About this task:
Copy each line in the data that includes the word "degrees".
[Data shown Boundary: Start]
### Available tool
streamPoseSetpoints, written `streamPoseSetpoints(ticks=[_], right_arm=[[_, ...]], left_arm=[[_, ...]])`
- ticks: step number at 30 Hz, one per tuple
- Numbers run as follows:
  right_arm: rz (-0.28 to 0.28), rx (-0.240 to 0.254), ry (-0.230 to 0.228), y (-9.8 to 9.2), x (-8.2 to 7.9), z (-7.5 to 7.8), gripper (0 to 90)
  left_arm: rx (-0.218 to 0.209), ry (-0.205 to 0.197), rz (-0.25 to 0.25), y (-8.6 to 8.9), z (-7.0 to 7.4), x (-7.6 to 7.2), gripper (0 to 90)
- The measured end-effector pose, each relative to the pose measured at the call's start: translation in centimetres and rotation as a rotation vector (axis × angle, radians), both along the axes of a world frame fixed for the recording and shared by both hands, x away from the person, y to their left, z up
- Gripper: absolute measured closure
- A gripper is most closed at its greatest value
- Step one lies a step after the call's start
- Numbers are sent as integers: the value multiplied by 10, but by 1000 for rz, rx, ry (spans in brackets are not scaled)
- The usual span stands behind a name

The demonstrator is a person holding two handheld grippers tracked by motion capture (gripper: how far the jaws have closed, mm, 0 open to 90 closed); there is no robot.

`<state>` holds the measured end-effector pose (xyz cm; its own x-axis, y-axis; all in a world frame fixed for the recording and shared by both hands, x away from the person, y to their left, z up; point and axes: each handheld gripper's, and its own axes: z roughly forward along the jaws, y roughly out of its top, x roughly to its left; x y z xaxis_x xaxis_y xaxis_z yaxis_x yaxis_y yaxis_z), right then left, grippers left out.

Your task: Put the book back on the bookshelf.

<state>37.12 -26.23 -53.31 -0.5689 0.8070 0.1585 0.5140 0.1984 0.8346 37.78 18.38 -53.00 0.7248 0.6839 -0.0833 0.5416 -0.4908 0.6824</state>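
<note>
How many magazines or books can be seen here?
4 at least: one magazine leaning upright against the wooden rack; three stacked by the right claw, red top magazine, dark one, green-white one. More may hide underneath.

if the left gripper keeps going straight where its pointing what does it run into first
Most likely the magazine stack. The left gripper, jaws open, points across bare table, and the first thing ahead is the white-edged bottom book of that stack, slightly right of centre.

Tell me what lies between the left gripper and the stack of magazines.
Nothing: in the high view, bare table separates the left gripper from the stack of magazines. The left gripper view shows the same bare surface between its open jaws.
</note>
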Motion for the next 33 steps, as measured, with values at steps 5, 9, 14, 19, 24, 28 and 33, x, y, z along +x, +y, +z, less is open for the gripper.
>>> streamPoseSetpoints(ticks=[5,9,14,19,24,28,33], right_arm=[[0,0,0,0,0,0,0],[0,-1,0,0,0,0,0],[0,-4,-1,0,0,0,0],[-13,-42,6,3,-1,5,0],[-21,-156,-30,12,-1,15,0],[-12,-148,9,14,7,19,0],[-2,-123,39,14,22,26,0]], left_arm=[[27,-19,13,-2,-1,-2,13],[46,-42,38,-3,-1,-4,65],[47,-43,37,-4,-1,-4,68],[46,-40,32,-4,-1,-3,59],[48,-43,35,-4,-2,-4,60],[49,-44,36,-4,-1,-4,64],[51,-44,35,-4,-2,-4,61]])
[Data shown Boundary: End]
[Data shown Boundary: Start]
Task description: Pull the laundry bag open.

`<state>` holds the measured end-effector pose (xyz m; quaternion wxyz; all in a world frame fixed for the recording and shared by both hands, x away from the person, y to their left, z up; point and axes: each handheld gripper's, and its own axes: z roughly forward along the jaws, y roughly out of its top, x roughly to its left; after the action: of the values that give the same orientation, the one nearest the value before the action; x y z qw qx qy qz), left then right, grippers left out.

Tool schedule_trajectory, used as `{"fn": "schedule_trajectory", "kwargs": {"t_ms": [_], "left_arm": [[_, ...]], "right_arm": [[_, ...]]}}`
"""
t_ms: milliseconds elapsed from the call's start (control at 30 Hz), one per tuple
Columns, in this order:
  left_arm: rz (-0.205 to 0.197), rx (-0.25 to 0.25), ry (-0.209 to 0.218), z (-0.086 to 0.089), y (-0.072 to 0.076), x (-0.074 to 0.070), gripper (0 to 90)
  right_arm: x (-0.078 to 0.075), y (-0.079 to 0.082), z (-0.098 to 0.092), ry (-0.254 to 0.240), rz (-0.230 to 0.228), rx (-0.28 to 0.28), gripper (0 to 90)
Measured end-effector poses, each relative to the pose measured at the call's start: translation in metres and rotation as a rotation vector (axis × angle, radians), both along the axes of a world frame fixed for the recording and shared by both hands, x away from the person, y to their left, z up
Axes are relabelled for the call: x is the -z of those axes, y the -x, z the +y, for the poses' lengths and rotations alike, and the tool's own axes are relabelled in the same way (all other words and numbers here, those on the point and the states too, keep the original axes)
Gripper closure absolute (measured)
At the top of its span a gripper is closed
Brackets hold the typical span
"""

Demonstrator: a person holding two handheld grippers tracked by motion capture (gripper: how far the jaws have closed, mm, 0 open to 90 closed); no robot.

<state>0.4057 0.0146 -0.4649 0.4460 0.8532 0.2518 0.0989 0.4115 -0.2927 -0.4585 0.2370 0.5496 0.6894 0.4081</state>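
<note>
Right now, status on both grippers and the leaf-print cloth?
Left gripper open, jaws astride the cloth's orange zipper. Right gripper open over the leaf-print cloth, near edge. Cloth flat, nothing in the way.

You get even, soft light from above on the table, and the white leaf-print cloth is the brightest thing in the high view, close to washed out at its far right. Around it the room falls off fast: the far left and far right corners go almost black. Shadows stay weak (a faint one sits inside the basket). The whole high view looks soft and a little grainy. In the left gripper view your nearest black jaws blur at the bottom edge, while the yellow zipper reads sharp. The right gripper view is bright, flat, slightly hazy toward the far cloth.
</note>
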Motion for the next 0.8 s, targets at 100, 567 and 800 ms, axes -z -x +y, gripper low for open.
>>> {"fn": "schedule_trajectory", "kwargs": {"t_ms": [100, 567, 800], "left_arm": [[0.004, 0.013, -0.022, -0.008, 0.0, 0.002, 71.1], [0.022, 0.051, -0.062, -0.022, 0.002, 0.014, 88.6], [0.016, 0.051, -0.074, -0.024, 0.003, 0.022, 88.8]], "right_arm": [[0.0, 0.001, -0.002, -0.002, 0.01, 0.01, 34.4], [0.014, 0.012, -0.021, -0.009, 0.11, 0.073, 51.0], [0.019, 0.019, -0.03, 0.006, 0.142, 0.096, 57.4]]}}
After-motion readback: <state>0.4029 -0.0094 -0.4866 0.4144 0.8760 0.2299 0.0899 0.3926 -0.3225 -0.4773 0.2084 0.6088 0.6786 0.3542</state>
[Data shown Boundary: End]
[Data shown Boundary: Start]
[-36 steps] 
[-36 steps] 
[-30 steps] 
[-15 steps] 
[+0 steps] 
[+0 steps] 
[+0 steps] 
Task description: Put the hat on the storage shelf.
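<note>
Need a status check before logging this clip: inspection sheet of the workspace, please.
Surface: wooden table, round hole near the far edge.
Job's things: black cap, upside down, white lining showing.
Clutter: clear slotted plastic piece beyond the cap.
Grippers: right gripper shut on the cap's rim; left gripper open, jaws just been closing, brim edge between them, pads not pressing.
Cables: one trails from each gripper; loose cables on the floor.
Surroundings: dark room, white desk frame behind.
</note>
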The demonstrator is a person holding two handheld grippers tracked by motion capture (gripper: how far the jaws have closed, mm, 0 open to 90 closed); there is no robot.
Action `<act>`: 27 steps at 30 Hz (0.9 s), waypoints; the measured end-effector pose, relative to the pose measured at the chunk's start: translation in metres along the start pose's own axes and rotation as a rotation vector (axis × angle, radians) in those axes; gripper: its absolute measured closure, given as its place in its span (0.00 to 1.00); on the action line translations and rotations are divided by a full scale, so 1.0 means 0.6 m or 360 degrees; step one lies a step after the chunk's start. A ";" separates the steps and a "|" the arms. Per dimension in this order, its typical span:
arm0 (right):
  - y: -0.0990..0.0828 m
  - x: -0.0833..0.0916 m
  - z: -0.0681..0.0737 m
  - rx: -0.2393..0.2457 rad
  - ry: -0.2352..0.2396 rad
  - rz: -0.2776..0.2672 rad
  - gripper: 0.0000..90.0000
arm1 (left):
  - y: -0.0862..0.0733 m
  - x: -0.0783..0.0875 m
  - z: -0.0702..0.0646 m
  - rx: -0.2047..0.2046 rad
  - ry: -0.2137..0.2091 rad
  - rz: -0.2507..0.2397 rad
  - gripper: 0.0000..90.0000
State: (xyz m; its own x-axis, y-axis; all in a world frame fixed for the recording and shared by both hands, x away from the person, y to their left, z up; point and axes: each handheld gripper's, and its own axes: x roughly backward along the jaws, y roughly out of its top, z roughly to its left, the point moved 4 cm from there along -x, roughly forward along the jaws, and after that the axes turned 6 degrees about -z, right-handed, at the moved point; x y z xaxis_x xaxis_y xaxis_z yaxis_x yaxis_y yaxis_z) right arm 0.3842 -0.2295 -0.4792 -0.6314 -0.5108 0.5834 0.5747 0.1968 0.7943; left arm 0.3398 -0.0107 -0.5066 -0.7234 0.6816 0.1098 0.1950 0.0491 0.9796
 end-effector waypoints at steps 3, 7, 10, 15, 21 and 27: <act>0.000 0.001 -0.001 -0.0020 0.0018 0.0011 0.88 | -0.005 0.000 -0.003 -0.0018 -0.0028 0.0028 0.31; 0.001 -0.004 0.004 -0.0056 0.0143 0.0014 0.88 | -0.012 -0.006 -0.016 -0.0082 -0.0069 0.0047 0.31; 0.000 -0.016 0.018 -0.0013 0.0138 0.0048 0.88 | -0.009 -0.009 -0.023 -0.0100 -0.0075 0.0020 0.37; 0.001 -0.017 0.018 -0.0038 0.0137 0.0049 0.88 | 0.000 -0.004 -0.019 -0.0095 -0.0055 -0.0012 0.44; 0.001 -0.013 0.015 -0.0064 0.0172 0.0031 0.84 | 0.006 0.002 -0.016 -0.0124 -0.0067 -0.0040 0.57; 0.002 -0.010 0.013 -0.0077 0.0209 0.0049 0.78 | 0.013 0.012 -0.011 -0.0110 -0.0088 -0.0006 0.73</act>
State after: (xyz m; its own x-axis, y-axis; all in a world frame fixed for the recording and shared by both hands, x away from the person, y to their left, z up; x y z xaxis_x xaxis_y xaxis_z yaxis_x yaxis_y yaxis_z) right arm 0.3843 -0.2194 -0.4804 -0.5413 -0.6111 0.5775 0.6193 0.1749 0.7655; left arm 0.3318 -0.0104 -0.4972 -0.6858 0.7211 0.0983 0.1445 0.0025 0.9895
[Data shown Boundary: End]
Exercise answer:
Action `<act>`: 27 steps at 30 Hz (0.9 s), waypoints; the measured end-effector pose, relative to the pose measured at the chunk's start: translation in metres along the start pose's own axes and rotation as a rotation vector (axis × angle, radians) in those axes; gripper: its absolute measured closure, given as its place in its span (0.00 to 1.00); on the action line translations and rotations are divided by a full scale, so 1.0 means 0.6 m or 360 degrees; step one lies a step after the chunk's start. A ";" separates the steps and a "|" the arms. Per dimension in this order, its typical span:
State: (xyz m; its own x-axis, y-axis; all in a world frame fixed for the recording and shared by both hands, x away from the person, y to their left, z up; point and axes: each handheld gripper's, and its own axes: x roughly backward along the jaws, y roughly out of its top, z roughly to its left, the point moved 4 cm from there along -x, roughly forward along the jaws, and after that the axes turned 6 degrees about -z, right-handed, at the moved point; x y z xaxis_x xaxis_y xaxis_z yaxis_x yaxis_y yaxis_z) right arm 0.3842 -0.2295 -0.4792 -0.6314 -0.5108 0.5834 0.5747 0.1968 0.7943; left arm 0.3398 -0.0107 -0.5066 -0.7234 0.6816 0.1098 0.1950 0.0491 0.9796

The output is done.